__Exercise details__. Set down the lines of the data exactly, starting at the first and stopping after the line containing "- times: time".

-- Opening Marker --

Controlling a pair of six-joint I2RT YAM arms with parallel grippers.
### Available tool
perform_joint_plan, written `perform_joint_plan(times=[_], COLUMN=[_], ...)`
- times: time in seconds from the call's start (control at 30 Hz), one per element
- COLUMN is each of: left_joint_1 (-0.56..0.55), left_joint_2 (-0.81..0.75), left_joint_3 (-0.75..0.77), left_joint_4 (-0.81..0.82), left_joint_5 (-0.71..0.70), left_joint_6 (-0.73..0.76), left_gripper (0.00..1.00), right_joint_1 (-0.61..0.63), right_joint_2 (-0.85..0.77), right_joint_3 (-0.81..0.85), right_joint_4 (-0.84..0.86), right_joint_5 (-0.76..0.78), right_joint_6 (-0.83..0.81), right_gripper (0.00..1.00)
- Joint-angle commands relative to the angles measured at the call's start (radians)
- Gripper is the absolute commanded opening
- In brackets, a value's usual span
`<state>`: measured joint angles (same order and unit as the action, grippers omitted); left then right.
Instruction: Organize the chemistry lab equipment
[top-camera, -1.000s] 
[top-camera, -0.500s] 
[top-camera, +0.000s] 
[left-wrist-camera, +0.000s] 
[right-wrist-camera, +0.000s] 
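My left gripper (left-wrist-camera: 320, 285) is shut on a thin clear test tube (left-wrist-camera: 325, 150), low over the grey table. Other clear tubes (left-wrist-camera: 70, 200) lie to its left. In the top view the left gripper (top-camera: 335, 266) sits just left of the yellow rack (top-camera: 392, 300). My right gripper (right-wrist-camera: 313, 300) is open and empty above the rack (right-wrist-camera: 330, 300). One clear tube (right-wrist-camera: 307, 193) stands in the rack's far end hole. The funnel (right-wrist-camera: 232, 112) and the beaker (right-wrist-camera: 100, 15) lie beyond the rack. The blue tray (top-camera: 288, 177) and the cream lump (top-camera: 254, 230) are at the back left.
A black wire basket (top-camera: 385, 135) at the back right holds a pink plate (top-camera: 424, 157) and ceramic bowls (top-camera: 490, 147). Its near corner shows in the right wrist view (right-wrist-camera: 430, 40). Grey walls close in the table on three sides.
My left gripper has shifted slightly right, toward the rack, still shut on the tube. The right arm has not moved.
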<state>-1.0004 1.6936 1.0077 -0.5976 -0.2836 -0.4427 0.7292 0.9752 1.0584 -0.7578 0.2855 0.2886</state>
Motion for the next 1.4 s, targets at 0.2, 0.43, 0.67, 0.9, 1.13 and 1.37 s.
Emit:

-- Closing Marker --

__Solution to the problem__.
Controlling a pair of six-joint I2RT YAM arms with parallel grippers.
### Available tool
perform_joint_plan, written `perform_joint_plan(times=[_], COLUMN=[_], ...)`
- times: time in seconds from the call's start (control at 30 Hz), one per element

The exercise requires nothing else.